Performance of FACSPresto Point-of-Care Instrument for CD4-T Cell Enumeration in Human Immunodeficiency Virus (HIV)-Infected Patients Attending Care and Treatment Clinics in Belgium and Tanzania

PLoS One. 2017 Jan 27;12(1):e0170248. doi: 10.1371/journal.pone.0170248. eCollection 2017.

Abstract

Background: CD4 T-cell counts are widely used to assess treatment eligibility and to follow-up HIV-infected patients. The World Health Organization prequalification of in vitro diagnostics program conducted a performance evaluation of the FACSPresto (BD Biosciences), a new point-of-care instrument to measure absolute CD4-T cell (CD4) counts and percentages in venous and capillary blood samples from HIV-infected patients.

Methods: Patients were recruited in Belgium (200 patients) and in Tanzania (247 patients). Venous blood samples were analyzed in two nearby reference laboratories. In addition, nurses/technicians collected a capillary blood sample by finger prick directly into a FACSPresto CD4 cartridge. Assay precision was assessed on fresh blood and on external quality control samples. Trueness (bias) was assessed by comparing results from FACSPresto with the reference (single-platform FACSCalibur). Clinical misclassification was measured at 200, 350 and 500 cells/μL thresholds.

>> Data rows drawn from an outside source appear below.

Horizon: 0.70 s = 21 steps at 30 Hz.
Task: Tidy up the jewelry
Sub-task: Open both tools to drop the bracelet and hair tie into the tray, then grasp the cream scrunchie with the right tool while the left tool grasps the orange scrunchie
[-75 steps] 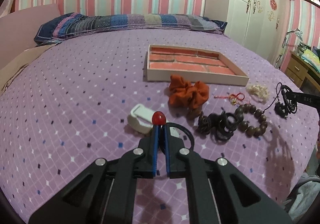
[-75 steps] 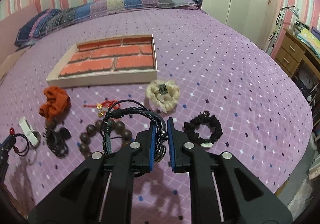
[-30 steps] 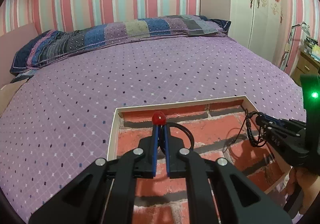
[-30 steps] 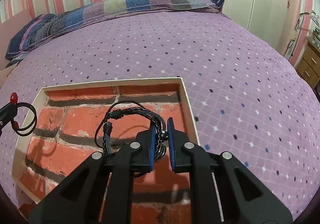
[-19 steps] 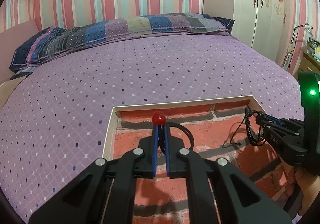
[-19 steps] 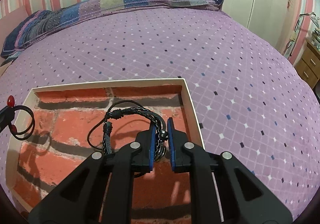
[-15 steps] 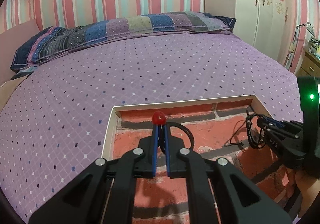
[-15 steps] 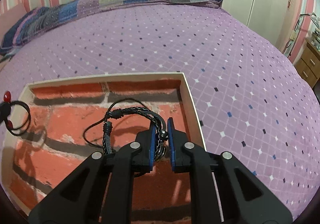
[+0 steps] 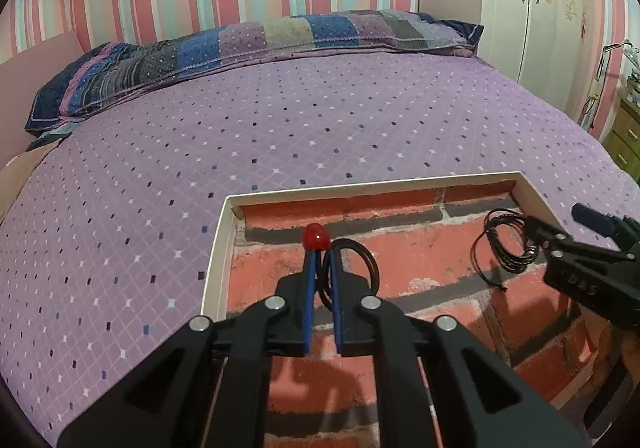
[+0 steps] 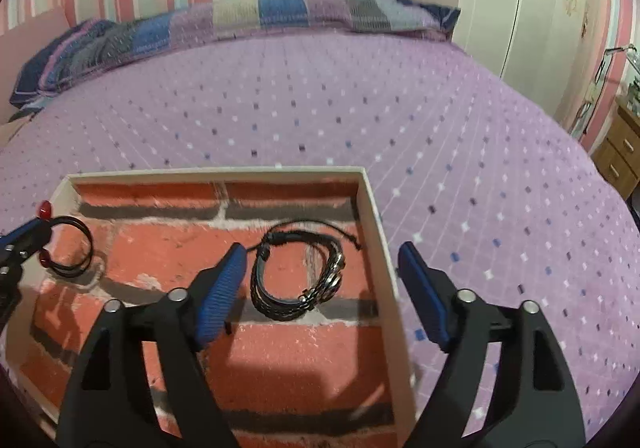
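A white-rimmed tray (image 9: 360,188) with a brick-pattern floor lies on the purple bed. My left gripper (image 9: 320,262) is shut on a black hair tie (image 9: 366,260) with a red bead (image 9: 316,236), held over the tray's left part. The right wrist view shows the same gripper (image 10: 28,232) and hair tie (image 10: 74,248) at the tray's (image 10: 216,173) left. My right gripper (image 10: 322,250) has its jaws opening wide. A black braided bracelet (image 10: 260,280) lies loose on the tray floor between them, near the right wall. The left wrist view shows that gripper (image 9: 560,224) beside the bracelet (image 9: 500,244).
A long patchwork pillow (image 9: 240,48) lies along the head of the bed. A white wardrobe (image 9: 552,8) and a wooden nightstand (image 10: 620,152) stand at the right. The purple bedspread (image 9: 280,128) stretches beyond the tray.
My right gripper has opened and let go of the braided bracelet, which now lies on the tray floor. The left gripper keeps its hold on the hair tie over the tray.
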Motion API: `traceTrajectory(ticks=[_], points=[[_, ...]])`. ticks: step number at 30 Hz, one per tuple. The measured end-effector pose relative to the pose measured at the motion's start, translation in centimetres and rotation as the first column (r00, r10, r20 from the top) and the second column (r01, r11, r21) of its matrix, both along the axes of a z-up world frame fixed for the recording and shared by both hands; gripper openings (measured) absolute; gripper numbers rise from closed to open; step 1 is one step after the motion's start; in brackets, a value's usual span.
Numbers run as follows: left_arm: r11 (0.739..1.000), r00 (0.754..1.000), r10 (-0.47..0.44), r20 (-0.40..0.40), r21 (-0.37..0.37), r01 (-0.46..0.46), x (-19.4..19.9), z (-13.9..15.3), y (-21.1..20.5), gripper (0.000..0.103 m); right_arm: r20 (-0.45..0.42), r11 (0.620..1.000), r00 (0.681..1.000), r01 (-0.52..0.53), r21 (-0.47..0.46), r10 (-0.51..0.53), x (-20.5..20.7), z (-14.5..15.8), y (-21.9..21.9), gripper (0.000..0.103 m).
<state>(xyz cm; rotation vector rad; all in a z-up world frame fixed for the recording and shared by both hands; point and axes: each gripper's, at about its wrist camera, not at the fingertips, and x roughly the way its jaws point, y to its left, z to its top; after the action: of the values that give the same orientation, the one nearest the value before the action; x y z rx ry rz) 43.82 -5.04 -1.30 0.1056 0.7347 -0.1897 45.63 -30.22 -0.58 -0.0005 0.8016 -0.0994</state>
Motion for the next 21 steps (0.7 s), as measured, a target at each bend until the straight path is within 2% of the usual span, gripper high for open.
traceTrajectory(ticks=[3, 5, 7, 8, 10, 14, 17, 21], points=[[1.0, 1.0, -0.014, 0.019, -0.005, 0.014, -0.9, 0.9, 0.2, 0.009, 0.042, 1.0, 0.999, -0.008, 0.028, 0.007, -1.6, 2.0, -0.7, 0.085], [1.0, 0.999, -0.021, 0.037, 0.003, 0.021, -1.8, 1.5, 0.3, 0.017, 0.065, 1.0, 0.998, -0.007, 0.031, 0.005, -2.6, 3.3, -1.1, 0.087], [1.0, 0.998, -0.013, 0.063, 0.013, 0.013, -2.7, 2.2, 0.5, 0.056, 0.09, 1.0, 0.996, 0.003, 0.031, -0.006, -4.2, 4.6, -1.7, 0.091], [1.0, 0.996, -0.003, 0.093, 0.013, 0.002, -3.5, 2.8, 0.8, 0.06, 0.097, 0.999, 0.995, 0.005, 0.033, -0.008, -4.9, 5.0, -1.9, 0.092], [1.0, 0.993, -0.013, 0.117, 0.01, 0.011, -4.7, 3.7, 1.2, 0.061, 0.105, 1.0, 0.994, 0.004, 0.029, -0.007, -6.1, 5.9, -2.3, 0.094], [1.0, 0.996, -0.025, 0.087, -0.007, 0.026, -7.0, 5.3, 2.3, 0.061, 0.112, 1.0, 0.994, 0.008, -0.012, -0.007, -9.4, 7.0, -2.7, 0.094], [0.999, 0.997, -0.027, 0.077, -0.026, 0.029, -9.0, 6.2, 3.4, 0.066, 0.116, 0.999, 0.993, 0.017, -0.028, -0.014, -11.6, 7.4, -3.0, 0.094], [0.999, 0.998, -0.009, 0.061, -0.038, 0.012, -11.9, 7.1, 4.9, 0.069, 0.113, 0.999, 0.993, 0.041, -0.002, -0.04, -14.4, 7.7, -3.9, 0.096]])
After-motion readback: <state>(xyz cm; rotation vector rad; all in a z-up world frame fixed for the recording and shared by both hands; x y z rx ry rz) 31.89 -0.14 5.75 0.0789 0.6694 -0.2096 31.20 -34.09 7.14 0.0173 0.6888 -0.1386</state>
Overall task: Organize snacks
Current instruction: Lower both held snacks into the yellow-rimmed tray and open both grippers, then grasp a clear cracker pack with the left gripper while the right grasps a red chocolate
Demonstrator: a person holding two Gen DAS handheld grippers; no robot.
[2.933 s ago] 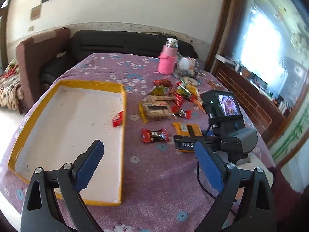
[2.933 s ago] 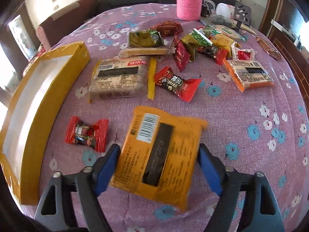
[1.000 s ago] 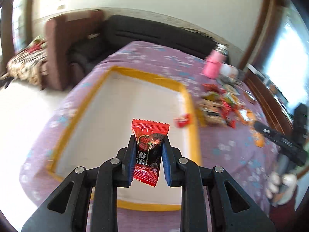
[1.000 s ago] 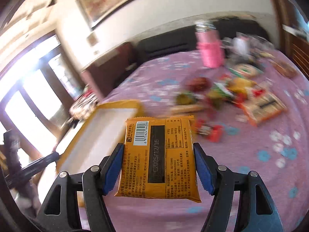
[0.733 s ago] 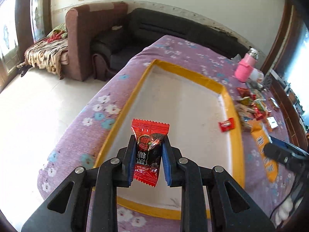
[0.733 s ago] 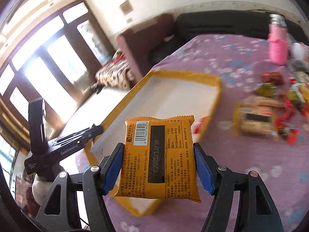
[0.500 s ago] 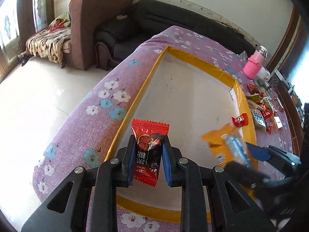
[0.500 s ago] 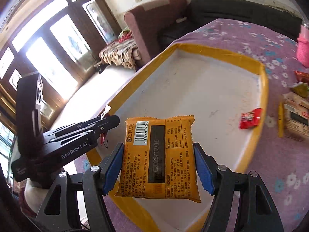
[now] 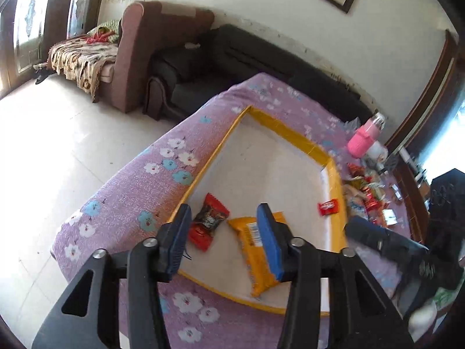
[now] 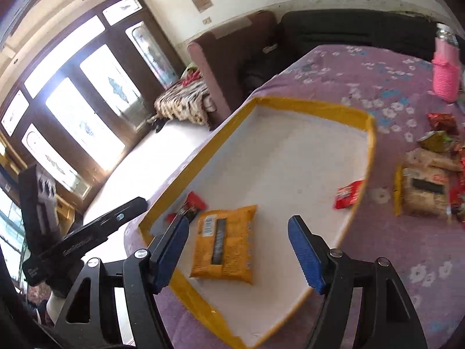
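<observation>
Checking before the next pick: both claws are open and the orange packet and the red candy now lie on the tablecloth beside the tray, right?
Not quite. Both claws, left and right, are open, but the orange packet and red candy lie inside the tray, not on the tablecloth. The right wrist view shows it.

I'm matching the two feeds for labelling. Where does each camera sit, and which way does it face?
Left wrist: on the left gripper, angled down at the yellow-rimmed white tray; its blue-padded fingers show, the right gripper beside.
Right wrist: on the right gripper, angled down at the tray; the left gripper at the edge.
Shared: tray, orange snack packet, red candy, purple floral tablecloth.
</observation>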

Results: Intra-assay precision was < 6%, and inter-assay < 8%. CD4 results from FACSPresto and reference method resulted in regression slopes of 0.99-1.11 using either venous or capillary blood. Correlation was better for venous than for capillary blood (minimum 0.97 vs 0.93 respectively). Capillary blood resulted in a larger bias than venous blood, with 24 and 83 cells/μL for absolute CD4 counts on capillary blood in Antwerp and Dar es Salaam respectively, vs 12 and 41 cells/μL on venous blood. Bias on CD4% was < 1% on both venous and capillary blood, and was proportionally better than for absolute CD4 counts. Clinical misclassification was in line with the average overestimation, showing a very good specificity, but sensitivity around 70-90%. The rejection rate was 11% on first reading, leading to 6% of all samples without final result after a second reading.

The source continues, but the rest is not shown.